The ability to directly detect intact pathogens from crude samples has potential utility in food/environmental testing as well as in clinical diagnostics. Most current methods used for pathogen detection require culturing the pathogen to increase their number followed by immunoassay detection, or the amplification of the pathogen genome by polymerase chain reaction (PCR). Both of these methods are cumbersome and require specialized personnel to perform. 

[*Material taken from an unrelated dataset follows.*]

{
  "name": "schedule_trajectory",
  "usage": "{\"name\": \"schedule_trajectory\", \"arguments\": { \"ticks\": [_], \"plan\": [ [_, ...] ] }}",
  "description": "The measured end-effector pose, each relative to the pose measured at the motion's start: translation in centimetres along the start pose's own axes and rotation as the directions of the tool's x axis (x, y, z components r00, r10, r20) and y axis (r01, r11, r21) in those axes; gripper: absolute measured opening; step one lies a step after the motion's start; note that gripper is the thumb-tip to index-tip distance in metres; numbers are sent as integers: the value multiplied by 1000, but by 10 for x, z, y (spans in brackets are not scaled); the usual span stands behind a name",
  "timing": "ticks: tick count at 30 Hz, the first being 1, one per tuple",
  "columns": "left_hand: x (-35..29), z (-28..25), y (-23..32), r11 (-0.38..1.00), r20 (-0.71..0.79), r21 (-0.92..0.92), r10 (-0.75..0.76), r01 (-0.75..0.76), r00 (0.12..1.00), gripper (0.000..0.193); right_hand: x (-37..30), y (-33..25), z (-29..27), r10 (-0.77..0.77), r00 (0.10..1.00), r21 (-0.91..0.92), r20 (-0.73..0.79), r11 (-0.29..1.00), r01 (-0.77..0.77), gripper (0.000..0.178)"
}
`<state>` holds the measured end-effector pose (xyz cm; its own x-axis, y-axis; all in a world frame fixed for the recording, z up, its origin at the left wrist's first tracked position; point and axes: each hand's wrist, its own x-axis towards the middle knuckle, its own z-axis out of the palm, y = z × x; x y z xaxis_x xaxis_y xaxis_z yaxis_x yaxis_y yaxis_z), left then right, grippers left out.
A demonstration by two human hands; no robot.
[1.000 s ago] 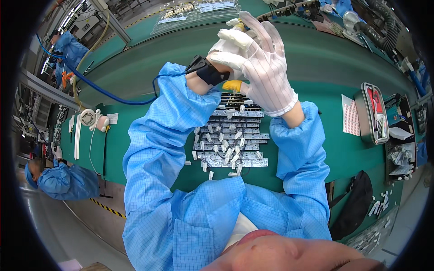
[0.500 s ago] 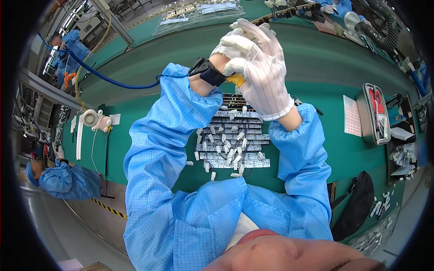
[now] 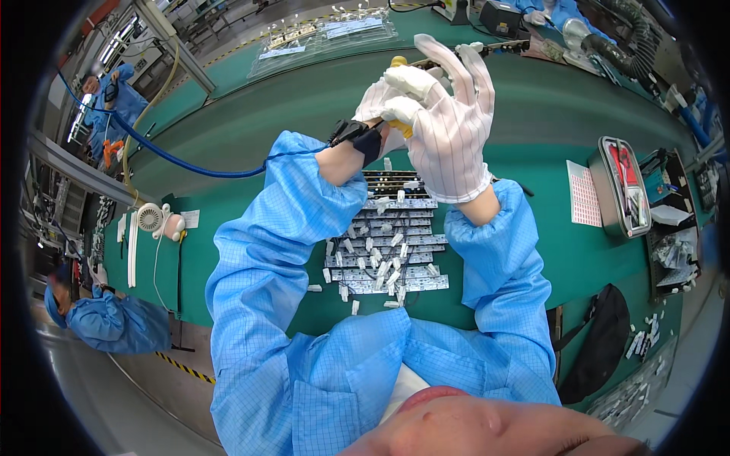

Due to the large size of these pathogens, they are especially well suited for detection using diffractive optics even when present in low titers.  There is also no requirement for sample pre-processing or pre-culturing making the dotLab an ideal platform for rapid pathogen detection. As an example, figure 4 illustrates the use of the dotLab in the direct detection of E. coli O157 bacteria. Figure 5 shows the detection of influenza virus in nasal swab samples. In each case, a secondary detection antibody is added after the sample for both signal amplification and for providing assay specificity against pathogen substrains. In addition, with panelPlus sensors, multiple pathogen screening assays can be performed on a single sample.

Figure 4: Direct detection of E. coli. Biotinylated rabbit anti-goat antibody was immobilized on avidin sensors and used to capture a polyclonal goat antibody against E. coli O157. A sample containing either E. coli O157 (positive) or E. coli O145 (negative) was incubated in the sensor, followed by the addition of a monoclonal antibody against E. coli O157 as a detection antibody.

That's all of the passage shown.